Exercise: Your answer should be an exact copy of the lines from the start of the entries to the line containing "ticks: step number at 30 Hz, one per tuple", both included.

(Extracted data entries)
*-*-*

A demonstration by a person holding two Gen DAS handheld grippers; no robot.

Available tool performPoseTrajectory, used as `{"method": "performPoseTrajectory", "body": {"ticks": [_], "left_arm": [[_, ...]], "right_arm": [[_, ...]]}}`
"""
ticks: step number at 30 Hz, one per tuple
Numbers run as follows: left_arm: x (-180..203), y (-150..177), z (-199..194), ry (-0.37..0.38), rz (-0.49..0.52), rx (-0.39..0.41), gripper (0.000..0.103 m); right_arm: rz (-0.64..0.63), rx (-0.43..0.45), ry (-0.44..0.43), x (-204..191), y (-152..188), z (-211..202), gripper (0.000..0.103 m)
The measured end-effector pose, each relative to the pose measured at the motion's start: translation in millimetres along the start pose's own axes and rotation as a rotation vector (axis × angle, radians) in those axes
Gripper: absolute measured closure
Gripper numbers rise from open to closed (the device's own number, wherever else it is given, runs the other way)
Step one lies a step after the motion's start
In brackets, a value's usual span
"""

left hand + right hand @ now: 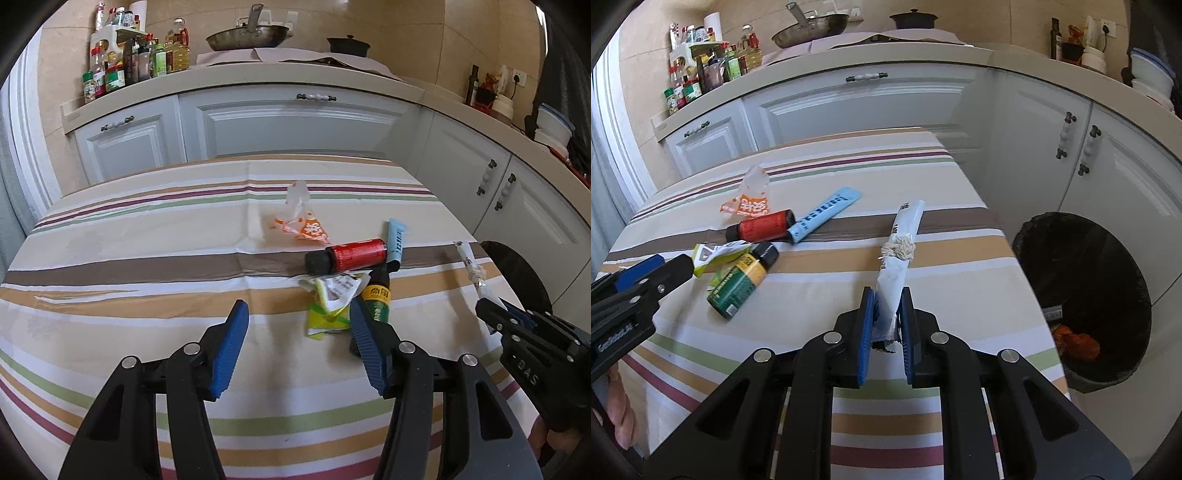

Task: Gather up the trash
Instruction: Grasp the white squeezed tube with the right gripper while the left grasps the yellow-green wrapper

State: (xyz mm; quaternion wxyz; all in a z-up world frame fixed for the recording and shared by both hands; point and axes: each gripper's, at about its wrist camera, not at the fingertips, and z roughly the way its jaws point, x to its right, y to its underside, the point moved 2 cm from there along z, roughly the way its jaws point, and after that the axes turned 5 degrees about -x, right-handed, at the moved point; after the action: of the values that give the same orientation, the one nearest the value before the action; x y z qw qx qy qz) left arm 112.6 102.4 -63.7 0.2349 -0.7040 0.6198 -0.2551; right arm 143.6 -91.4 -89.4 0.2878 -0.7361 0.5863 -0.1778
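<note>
My right gripper (pixel 888 295) is shut on a long white wrapper (pixel 903 240) with a knotted string around its middle, held over the striped table; it also shows in the left wrist view (pixel 471 271). My left gripper (pixel 297 314) is open above the table, just short of a crumpled yellow-green packet (pixel 328 308). Beside that lie a green bottle (pixel 740 280), a red bottle (pixel 347 254), a light blue tube (pixel 823 214) and an orange-and-clear wrapper (pixel 306 225).
A black trash bin (pixel 1086 295) with orange scraps inside stands on the floor off the table's right edge. White kitchen cabinets (pixel 295 125) and a counter with bottles, a wok and a pot lie behind the table.
</note>
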Motion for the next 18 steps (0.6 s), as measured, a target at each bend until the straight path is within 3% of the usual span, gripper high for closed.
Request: {"method": "performPoseTrajectory", "body": {"ticks": [5,11,18], "left_arm": [[5.6,-2.2,11.3,0.009,-0.011,-0.019,0.05],[9.3,1.0,23.2,0.048,-0.004,-0.07,0.09],[10.7,2.5,16.6,0.04,0.017,-0.033,0.096]], "right_arm": [[0.011,0.004,-0.01,11.8,0.2,0.0,0.089],[0.025,0.01,-0.019,20.4,-0.4,-0.6,0.089],[0.032,0.014,-0.023,22.4,0.2,-1.4,0.089]]}}
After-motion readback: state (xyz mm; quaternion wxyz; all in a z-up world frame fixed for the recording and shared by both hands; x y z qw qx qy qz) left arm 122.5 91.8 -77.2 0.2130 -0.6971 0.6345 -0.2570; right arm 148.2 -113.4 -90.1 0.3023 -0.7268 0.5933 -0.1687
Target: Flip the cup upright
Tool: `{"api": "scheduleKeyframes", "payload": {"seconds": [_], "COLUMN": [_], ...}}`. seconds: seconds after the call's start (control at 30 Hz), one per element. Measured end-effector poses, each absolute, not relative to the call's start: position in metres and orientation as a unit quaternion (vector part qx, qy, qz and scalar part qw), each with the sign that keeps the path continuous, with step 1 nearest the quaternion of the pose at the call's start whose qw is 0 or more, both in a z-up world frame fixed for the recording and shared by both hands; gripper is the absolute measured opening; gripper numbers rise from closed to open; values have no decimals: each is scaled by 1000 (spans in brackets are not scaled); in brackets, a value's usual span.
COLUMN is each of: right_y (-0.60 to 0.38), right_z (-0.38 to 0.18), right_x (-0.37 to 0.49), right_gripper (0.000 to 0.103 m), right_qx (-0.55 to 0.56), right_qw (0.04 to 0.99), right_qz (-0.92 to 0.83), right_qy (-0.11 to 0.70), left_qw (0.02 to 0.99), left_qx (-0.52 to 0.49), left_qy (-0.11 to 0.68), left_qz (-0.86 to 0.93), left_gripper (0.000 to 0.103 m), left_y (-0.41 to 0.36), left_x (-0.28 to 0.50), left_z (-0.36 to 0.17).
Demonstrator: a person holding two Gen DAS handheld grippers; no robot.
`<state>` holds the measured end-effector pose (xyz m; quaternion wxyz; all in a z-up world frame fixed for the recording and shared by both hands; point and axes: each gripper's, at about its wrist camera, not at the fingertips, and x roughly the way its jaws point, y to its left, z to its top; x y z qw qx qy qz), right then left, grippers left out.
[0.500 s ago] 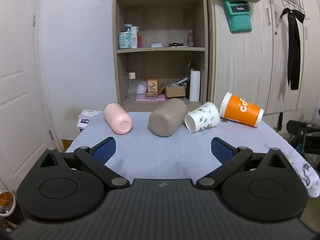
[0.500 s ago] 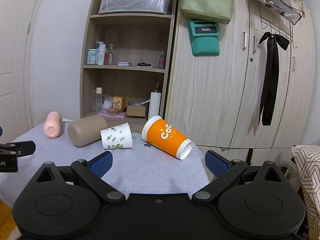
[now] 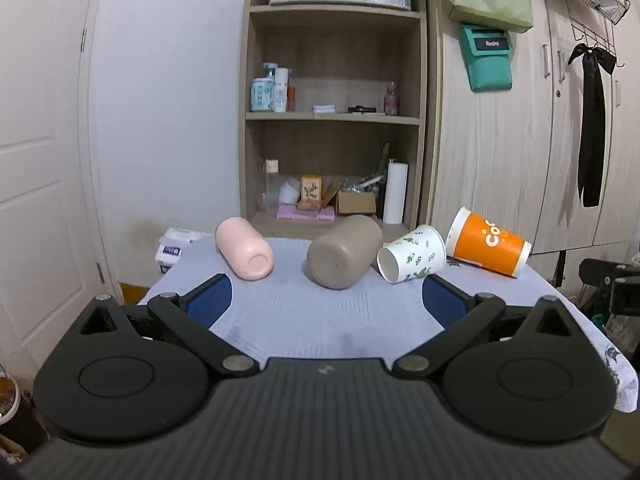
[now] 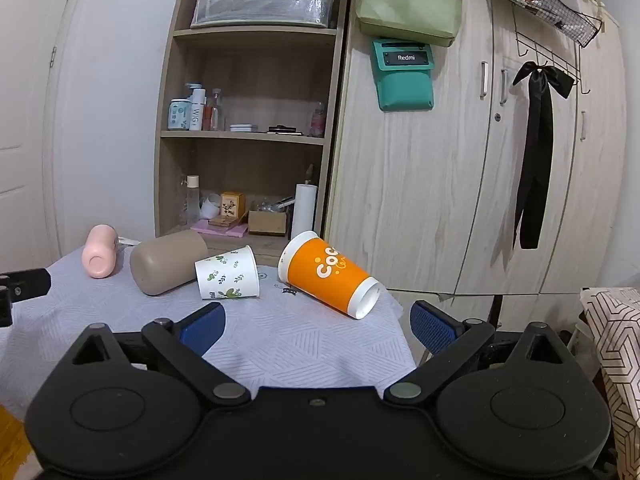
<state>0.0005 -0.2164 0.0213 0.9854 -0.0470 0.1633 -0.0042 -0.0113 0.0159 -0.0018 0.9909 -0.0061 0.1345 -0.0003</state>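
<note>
Several cups lie on their sides on a cloth-covered table (image 3: 320,312): a pink cup (image 3: 245,254), a taupe cup (image 3: 344,257), a white leaf-print paper cup (image 3: 412,259) and an orange paper cup (image 3: 489,247). They also show in the right wrist view: pink (image 4: 100,257), taupe (image 4: 168,261), white (image 4: 227,273), orange (image 4: 330,274). My left gripper (image 3: 326,298) is open and empty, short of the taupe cup. My right gripper (image 4: 318,326) is open and empty, just short of the orange cup.
A wooden shelf unit (image 3: 334,120) with bottles and boxes stands behind the table. Wardrobe doors (image 4: 460,180) are at the right, with a black ribbon (image 4: 536,152) hanging. A white door (image 3: 36,180) is at the left. The table's right edge (image 4: 400,320) drops off beside the orange cup.
The left gripper has tilted up and moved slightly closer to the cups. The right view is almost unchanged. Both stay open.
</note>
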Motion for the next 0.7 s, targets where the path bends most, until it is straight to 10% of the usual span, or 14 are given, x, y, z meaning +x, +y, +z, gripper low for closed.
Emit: {"api": "scheduleKeyframes", "payload": {"seconds": [0.7], "right_y": [-215], "right_z": [25], "right_x": [-4], "right_gripper": [101], "right_qx": [-49], "right_qw": [989], "right_qz": [-9], "right_qy": [138], "left_qw": [992], "left_qx": [-9], "left_qy": [124], "left_qz": [-3], "left_gripper": [103], "left_y": [20], "left_x": [-12], "left_z": [-3]}}
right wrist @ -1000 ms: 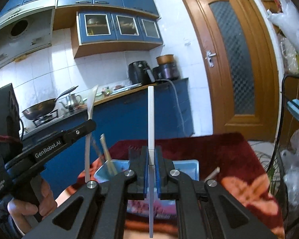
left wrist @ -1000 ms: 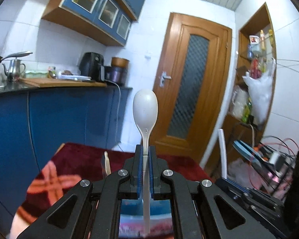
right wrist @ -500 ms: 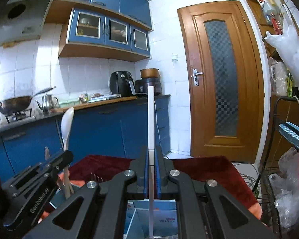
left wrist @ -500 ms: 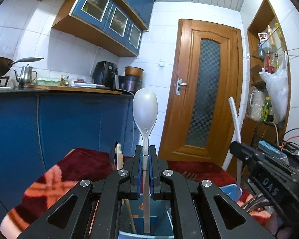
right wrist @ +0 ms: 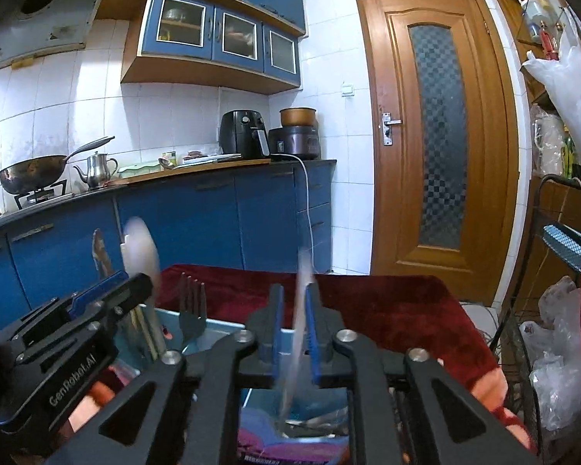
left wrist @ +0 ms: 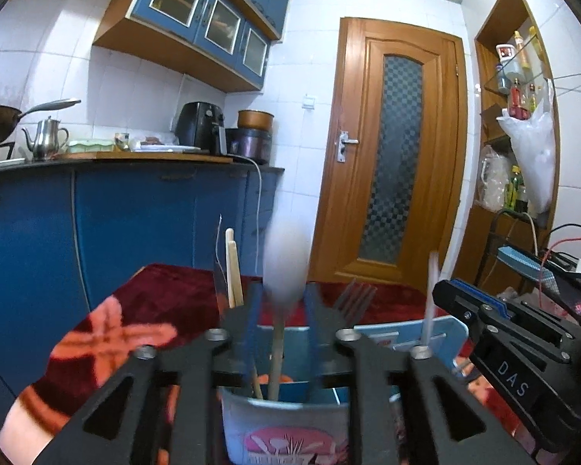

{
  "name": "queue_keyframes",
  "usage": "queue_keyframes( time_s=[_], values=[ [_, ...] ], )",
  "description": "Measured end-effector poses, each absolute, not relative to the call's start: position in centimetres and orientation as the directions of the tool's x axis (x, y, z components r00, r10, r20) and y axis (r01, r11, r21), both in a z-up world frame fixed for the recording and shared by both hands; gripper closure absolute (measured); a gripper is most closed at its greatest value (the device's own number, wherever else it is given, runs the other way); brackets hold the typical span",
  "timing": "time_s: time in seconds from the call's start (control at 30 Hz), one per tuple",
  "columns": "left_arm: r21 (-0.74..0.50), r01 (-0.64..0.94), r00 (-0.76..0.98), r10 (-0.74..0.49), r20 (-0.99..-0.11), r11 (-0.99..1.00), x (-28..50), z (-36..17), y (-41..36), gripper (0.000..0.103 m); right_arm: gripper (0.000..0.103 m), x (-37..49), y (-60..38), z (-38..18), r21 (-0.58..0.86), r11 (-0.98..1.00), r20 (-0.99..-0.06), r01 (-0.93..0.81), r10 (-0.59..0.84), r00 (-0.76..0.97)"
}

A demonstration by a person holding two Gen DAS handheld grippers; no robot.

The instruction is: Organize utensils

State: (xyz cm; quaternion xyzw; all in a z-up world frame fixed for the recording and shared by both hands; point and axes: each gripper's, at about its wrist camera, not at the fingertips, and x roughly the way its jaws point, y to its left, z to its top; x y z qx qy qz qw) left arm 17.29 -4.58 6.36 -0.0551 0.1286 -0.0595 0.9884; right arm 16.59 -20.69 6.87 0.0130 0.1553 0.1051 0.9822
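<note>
Both grippers, left [left wrist: 279, 333] and right [right wrist: 292, 333], jaws just parted to drop white spoon [left wrist: 284, 267] and white stick [right wrist: 300, 310] upright into the near blue holder [left wrist: 286, 418], joining fork [left wrist: 354, 300] there.

**Two utensils lost to blur**

The white spoon [left wrist: 284, 271] between the left gripper [left wrist: 281, 321] jaws is a smear; whether the pads touch it I can't tell. Its lower handle sinks into the blue holder [left wrist: 286, 414], whose base runs off the bottom edge. The white stick [right wrist: 300, 310] in the right gripper [right wrist: 292, 317] is streaked too, its lower end lost behind the black frame. The fork [right wrist: 191, 302] shows only its tines. The red cloth [right wrist: 387, 302] is mostly covered.
</note>
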Motion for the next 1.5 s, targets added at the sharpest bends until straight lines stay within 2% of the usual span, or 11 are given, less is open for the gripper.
queue_keyframes(
  time_s=[0.03, 0.07, 0.27, 0.63, 0.73, 0.83, 0.97, 1.03, 1.2, 1.4, 1.5],
  values=[
    [-0.124, 0.105, 0.959, -0.134, -0.248, 0.987, 17.1, 6.4, -4.5, 0.063, 0.073, 16.4, -20.8, 7.0, 0.068, 0.976, -0.302, -0.209, 0.220, 0.928],
    [-0.123, 0.106, 0.959, -0.134, -0.248, 0.987, 16.8, 6.5, -4.4, 0.062, 0.069, 16.2, -20.9, 7.0, 0.073, 0.976, -0.298, -0.207, 0.219, 0.929],
    [-0.132, 0.109, 0.952, -0.142, -0.272, 0.985, 15.5, 7.4, -3.9, 0.062, 0.068, 14.6, -21.2, 7.9, 0.096, 0.971, -0.274, -0.218, 0.237, 0.932],
    [-0.119, 0.094, 0.931, -0.129, -0.341, 0.988, 11.0, 8.7, -2.5, 0.062, 0.060, 9.1, -21.4, 10.1, 0.120, 0.957, -0.257, -0.264, 0.287, 0.923],
    [-0.113, 0.088, 0.931, -0.122, -0.343, 0.990, 9.2, 9.0, -2.1, 0.053, 0.056, 7.0, -21.6, 10.2, 0.131, 0.953, -0.254, -0.275, 0.300, 0.919],
    [-0.106, 0.087, 0.932, -0.118, -0.343, 0.991, 7.6, 9.2, -1.8, 0.049, 0.051, 5.1, -21.7, 10.0, 0.137, 0.950, -0.253, -0.281, 0.308, 0.917],
    [-0.076, 0.085, 0.930, -0.107, -0.353, 0.993, 5.4, 8.9, -1.8, 0.029, 0.040, 3.2, -21.7, 9.3, 0.135, 0.949, -0.266, -0.286, 0.313, 0.912],
    [-0.068, 0.082, 0.927, -0.101, -0.360, 0.994, 4.5, 8.6, -1.8, 0.025, 0.035, 2.2, -21.8, 8.7, 0.138, 0.949, -0.276, -0.285, 0.313, 0.909],
    [-0.062, 0.081, 0.921, -0.099, -0.376, 0.995, 2.3, 7.4, -1.9, 0.023, 0.015, 0.4, -22.1, 6.9, 0.157, 0.953, -0.299, -0.259, 0.296, 0.907],
    [-0.024, 0.061, 0.922, -0.066, -0.381, 0.998, 1.1, 5.7, -2.2, 0.023, 0.005, -1.0, -22.5, 4.4, 0.145, 0.963, -0.315, -0.229, 0.264, 0.912],
    [-0.020, 0.048, 0.918, -0.052, -0.393, 0.999, 1.0, 4.5, -2.3, 0.023, 0.005, -1.6, -22.6, 3.0, 0.130, 0.968, -0.314, -0.216, 0.247, 0.917]
  ],
)
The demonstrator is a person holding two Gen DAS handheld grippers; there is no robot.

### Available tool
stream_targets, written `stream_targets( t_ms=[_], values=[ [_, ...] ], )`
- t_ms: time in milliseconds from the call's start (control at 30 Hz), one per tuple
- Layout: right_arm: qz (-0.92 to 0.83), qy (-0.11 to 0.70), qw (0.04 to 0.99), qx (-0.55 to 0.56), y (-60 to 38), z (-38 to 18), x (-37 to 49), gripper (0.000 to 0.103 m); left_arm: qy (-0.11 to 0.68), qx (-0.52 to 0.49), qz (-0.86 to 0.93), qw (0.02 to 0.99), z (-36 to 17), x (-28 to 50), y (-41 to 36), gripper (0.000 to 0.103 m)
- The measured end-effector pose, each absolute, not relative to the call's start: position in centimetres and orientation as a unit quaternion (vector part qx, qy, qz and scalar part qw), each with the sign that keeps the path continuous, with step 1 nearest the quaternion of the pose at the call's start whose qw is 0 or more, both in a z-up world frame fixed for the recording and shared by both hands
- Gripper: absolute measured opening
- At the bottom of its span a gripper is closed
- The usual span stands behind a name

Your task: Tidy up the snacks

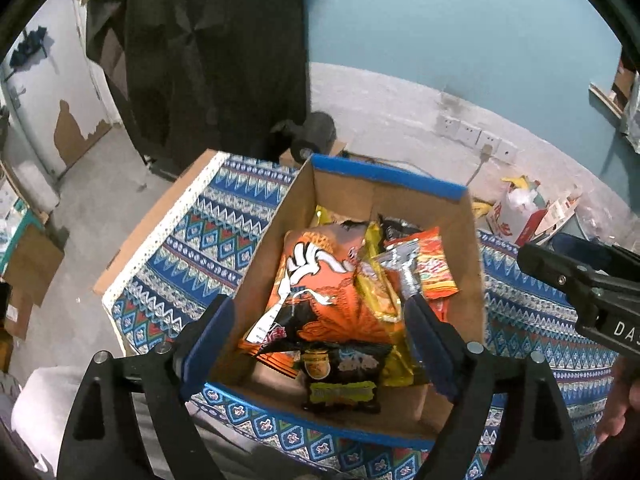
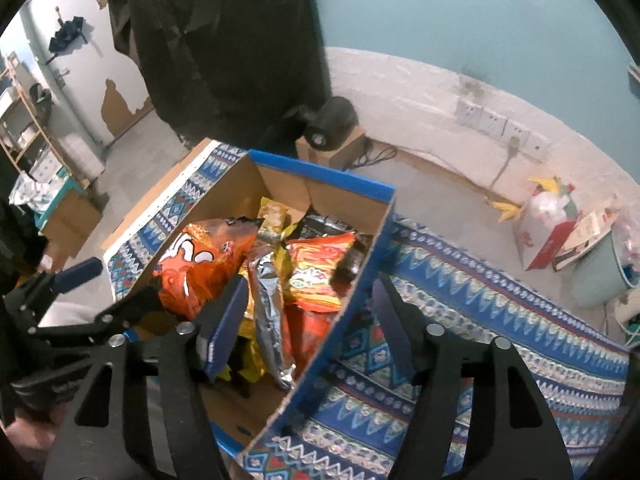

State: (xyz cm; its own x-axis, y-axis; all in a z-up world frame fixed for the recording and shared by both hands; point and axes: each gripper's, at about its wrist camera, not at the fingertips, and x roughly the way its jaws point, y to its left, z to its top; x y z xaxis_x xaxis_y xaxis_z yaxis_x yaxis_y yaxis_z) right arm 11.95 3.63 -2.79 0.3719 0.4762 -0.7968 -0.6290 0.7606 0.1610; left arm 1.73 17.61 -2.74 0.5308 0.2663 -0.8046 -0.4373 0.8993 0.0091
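Two grippers are seen at a cardboard box [image 1: 472, 280] w/ blue-taped rims, set on a patterned cloth [image 1: 200, 240] over the desk. Left gripper [image 1: 316, 344] is released, its fingers straddling the box's left wall: one outside, one inside among the packets. Right gripper [image 2: 304, 328] is likewise released, straddling the right wall. Only the left view shows a black snack pack [image 1: 344, 376] at the near end; only the right view shows the silver foil pack [image 2: 272, 320], lying lengthwise front to back. An orange chip bag [image 1: 320, 292] lies inside, long axis toward the far wall, beside red packets [image 2: 320, 276]. Behind are wall sockets [image 1: 476, 136], a black speaker [image 2: 332, 122], and a plastic bag [image 2: 548, 224] on the floor.
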Motion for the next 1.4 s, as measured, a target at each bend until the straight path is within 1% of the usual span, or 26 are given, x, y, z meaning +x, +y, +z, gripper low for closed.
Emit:
stream_targets(
  t_ms=[133,367,667,933,1133,1400],
  values=[
    [0.323,0.430,0.838,-0.086,2.1,-1.6,11.2,0.075,0.420,-0.085,0.197,0.882,-1.1,1.0,16.3,0.091],
    [0.311,0.406,0.854,-0.096,0.4,0.1,9.4,0.076,0.384,-0.054,0.193,0.901,1.2,0.1,14.0,0.101],
    [0.309,0.394,0.859,-0.104,-1.2,0.7,8.1,0.076,0.365,-0.049,0.179,0.912,2.7,-0.6,12.5,0.101],
    [0.307,0.395,0.860,-0.100,-2.4,0.7,8.0,0.076,0.367,-0.028,0.165,0.915,2.7,-0.3,11.1,0.101],
    [0.303,0.399,0.860,-0.100,-2.9,0.4,8.2,0.076,0.377,-0.052,0.148,0.913,2.5,-0.1,11.3,0.101],
    [0.302,0.399,0.860,-0.098,-3.2,0.4,8.3,0.076,0.363,-0.050,0.157,0.917,2.8,-0.3,11.3,0.101]
  ],
)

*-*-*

Completed task:
A demonstration by a person holding two Gen DAS handheld grippers; no robot.

Available tool performPoseTrajectory, used as `{"method": "performPoseTrajectory", "body": {"ticks": [_], "left_arm": [[_, ...]], "right_arm": [[_, ...]]}}`
"""
ticks: step number at 30 Hz, one per tuple

The answer was given in full.